Rogue App Server Flooding SQL with 10K Queries a Minute HELP!

10.2.500.27
So 2 days ago we populated this field

In System Agent because we were trying to run some reports via REST and it required that field. Soon after and unbeknownst to us performance in the system Tanked and has been tanked for 48 hours.

SQL Server is Pegged at 100% and I haven’t been able to find which “bad query” is causing the issue.
After much testing and prodding I realized that app01 (the server which hosts our System Agent Task Service / and Printing App Server) was also pegged

I soon realized that turning off that App server also relieves the issue in SQL. We are throughputting 300Mbps of traffic from App01 to SQL

After much testing and messing I used profiler to determine that the App server is just running wild with queries to the TaskParam table.


image

SELECT TOP (1) 
    [Extent1].[SysTaskNum] AS [SysTaskNum], 
    [Extent1].[ParamName] AS [ParamName], 
    [Extent1].[ParamLabel] AS [ParamLabel], 
    [Extent1].[ParamType] AS [ParamType], 
    [Extent1].[ParamDataType] AS [ParamDataType], 
    [Extent1].[ParamCharacter] AS [ParamCharacter], 
    [Extent1].[ParamDate] AS [ParamDate], 
    [Extent1].[ParamLogical] AS [ParamLogical], 
    [Extent1].[ParamInteger] AS [ParamInteger], 
    [Extent1].[ParamDecimal] AS [ParamDecimal], 
    [Extent1].[ParamToken] AS [ParamToken], 
    [Extent1].[SysRevID] AS [SysRevID], 
    [Extent1].[SysRowID] AS [SysRowID], 
    [Extent1].[ParamLong] AS [ParamLong]
    FROM [Ice].[SysTaskParam] AS [Extent1]
    WHERE ([Extent1].[SysTaskNum] = @p__linq__0) AND ([Extent1].[ParamName] = @p__linq__1) AND ([Extent1].[ParamCharacter] IN (@p__linq__2,@p__linq__3))

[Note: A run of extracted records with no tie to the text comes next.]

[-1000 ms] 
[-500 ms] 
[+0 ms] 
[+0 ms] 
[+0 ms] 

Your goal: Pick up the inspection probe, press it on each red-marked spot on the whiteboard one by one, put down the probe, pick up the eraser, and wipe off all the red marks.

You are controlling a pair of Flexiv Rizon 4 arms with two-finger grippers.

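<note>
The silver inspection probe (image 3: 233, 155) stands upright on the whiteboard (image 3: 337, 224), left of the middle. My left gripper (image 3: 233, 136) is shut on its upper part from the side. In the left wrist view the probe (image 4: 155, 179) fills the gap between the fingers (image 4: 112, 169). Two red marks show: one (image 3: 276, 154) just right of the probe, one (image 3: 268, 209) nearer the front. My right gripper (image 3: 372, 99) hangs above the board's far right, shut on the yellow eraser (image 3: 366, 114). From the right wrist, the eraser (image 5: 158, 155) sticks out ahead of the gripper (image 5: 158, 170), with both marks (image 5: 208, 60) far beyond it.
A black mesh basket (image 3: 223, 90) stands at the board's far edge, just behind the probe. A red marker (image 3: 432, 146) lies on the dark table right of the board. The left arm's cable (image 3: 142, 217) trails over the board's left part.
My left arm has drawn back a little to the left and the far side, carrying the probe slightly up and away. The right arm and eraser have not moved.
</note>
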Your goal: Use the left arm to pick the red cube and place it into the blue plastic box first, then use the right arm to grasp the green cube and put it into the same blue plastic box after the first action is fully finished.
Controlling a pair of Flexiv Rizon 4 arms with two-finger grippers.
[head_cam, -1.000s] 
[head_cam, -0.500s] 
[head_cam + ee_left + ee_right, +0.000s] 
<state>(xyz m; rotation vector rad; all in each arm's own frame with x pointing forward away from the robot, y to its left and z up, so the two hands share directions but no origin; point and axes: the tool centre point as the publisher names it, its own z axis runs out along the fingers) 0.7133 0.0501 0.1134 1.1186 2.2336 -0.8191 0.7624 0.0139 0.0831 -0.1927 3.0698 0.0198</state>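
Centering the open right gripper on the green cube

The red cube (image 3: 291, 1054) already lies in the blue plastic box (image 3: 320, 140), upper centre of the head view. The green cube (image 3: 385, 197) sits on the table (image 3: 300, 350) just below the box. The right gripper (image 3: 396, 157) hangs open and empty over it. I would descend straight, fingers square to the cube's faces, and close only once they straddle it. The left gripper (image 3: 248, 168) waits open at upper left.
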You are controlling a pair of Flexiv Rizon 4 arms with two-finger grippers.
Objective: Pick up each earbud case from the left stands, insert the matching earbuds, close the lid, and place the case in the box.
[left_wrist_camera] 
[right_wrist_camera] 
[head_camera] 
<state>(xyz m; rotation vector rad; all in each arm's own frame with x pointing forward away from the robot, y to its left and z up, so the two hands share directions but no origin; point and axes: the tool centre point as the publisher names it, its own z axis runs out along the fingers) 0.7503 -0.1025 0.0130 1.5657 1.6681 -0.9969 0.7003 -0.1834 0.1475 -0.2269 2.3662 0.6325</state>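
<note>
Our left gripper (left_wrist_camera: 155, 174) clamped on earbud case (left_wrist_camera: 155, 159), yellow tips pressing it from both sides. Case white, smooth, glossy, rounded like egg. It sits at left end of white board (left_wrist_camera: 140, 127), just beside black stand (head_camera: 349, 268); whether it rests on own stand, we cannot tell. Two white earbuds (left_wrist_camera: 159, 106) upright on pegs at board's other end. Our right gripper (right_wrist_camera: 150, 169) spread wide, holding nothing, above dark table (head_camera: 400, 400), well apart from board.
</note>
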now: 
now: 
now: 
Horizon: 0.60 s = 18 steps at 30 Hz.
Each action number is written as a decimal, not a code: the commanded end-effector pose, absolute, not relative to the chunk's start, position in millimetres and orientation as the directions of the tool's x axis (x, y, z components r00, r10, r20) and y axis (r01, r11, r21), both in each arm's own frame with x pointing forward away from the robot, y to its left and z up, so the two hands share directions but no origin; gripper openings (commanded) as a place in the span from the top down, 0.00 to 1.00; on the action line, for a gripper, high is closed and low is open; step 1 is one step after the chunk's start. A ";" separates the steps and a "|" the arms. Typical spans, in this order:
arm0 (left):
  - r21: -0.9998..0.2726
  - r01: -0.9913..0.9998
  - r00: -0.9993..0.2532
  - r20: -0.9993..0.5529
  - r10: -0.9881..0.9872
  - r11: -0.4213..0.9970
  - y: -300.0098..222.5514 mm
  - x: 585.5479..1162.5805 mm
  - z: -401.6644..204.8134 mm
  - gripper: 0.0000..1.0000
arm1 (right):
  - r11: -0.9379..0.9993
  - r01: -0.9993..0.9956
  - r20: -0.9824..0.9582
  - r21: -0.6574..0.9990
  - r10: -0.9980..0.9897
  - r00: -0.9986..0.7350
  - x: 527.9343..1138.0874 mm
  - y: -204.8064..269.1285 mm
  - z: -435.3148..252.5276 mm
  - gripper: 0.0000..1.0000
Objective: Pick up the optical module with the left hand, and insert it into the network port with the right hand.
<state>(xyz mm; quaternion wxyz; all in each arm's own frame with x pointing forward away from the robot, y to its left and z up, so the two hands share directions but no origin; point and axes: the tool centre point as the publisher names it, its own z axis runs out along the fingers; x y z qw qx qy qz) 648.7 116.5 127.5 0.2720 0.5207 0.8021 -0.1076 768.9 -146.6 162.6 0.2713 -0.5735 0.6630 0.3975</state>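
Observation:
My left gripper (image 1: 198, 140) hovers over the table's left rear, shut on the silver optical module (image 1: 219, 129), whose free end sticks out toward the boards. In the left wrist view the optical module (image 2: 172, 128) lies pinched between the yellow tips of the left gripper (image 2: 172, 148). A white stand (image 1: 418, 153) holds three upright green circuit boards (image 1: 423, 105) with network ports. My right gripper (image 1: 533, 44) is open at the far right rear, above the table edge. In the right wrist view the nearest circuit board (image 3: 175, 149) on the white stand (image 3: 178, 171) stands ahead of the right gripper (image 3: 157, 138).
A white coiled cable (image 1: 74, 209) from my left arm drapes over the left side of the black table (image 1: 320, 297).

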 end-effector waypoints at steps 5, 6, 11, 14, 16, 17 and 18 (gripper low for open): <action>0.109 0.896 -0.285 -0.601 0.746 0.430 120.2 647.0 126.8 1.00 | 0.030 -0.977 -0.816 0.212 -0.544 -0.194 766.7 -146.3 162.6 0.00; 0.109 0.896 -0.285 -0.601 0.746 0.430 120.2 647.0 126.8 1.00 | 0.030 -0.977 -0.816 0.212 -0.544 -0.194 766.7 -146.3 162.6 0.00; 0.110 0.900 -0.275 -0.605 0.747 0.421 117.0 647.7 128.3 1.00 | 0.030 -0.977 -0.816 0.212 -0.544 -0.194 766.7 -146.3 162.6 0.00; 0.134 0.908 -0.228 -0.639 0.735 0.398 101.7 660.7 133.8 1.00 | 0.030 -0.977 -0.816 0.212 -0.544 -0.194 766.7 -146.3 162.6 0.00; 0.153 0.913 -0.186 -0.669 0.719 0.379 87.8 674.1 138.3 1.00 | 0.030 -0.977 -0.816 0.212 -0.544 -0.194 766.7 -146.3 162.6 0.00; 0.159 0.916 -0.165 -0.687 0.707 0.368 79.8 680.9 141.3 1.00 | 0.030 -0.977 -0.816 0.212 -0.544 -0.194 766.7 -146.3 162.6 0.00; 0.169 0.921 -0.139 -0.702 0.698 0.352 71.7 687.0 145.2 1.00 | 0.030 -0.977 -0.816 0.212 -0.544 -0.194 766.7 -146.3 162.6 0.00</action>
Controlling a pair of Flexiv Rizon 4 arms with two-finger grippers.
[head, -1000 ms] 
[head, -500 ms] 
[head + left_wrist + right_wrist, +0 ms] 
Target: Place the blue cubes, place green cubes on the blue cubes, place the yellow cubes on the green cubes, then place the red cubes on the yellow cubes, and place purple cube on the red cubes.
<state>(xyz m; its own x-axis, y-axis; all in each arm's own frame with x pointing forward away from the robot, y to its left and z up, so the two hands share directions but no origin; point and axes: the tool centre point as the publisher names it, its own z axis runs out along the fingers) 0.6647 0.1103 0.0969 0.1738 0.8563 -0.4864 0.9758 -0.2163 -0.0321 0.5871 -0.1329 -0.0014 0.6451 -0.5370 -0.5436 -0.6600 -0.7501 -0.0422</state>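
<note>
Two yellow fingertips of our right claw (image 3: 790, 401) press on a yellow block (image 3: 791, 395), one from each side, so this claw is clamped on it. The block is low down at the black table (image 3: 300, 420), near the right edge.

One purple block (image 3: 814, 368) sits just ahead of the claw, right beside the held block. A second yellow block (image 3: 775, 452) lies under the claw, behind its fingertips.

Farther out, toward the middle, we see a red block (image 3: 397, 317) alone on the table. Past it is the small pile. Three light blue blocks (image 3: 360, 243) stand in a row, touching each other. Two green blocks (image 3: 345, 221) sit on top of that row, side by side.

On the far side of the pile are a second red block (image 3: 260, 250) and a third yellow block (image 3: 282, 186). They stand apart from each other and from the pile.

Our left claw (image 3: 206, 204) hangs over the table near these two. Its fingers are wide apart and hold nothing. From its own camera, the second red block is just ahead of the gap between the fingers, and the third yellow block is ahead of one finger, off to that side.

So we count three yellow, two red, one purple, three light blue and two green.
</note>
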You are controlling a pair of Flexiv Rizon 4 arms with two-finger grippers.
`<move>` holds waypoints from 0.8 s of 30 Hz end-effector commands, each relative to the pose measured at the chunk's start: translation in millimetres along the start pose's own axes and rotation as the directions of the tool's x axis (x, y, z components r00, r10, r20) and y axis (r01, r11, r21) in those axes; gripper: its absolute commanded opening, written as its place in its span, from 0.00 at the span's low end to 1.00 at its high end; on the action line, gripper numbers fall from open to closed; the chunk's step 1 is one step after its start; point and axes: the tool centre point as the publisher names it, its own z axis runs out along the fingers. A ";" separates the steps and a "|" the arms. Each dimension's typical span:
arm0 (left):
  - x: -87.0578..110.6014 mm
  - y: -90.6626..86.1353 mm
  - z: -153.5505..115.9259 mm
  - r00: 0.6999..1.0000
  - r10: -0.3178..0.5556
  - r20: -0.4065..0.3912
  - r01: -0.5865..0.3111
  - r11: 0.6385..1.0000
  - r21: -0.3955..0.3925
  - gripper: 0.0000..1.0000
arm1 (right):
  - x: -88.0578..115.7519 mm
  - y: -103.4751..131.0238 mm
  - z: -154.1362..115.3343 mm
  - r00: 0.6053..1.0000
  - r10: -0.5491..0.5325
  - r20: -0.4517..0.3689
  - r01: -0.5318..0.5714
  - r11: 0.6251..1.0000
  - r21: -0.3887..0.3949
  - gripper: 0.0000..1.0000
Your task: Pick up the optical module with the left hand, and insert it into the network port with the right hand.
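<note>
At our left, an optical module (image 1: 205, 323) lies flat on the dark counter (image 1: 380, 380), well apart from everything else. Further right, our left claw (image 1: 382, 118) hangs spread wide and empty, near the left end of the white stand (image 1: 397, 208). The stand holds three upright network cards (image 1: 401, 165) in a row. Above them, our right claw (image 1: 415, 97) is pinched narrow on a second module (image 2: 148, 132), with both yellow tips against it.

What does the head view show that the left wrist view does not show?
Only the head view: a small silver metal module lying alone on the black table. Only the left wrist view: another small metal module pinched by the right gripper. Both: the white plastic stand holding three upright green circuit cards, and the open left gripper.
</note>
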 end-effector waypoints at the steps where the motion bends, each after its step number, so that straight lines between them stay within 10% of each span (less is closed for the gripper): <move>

Over and over again up 10K times a minute, we have recycled, the app server and even spun up a completely separate System Agent elsewhere and turned / killed this one off.

But this appserver specifically continues to do this, we can’t seem to stop it even with turning it off compeltely as soon as we turn it back on it goes insane again.

We don’t want to detroy it (delete it) because other apps rely on it. We already removed the appserver URL form System Agent Maintenance but that didn’t seem to help.

Note this app server is NO LONGER BEING USED for ANYTHING other than for some “REST” calls from the Hand Held. Yet it continues to hammer SQL at 10K queries a minute all the same.

HELP!!!

@Patrick.Ferrington @Edge @aidacra

Can you enable server logging and flag trace://ice/fw/sysagenttask?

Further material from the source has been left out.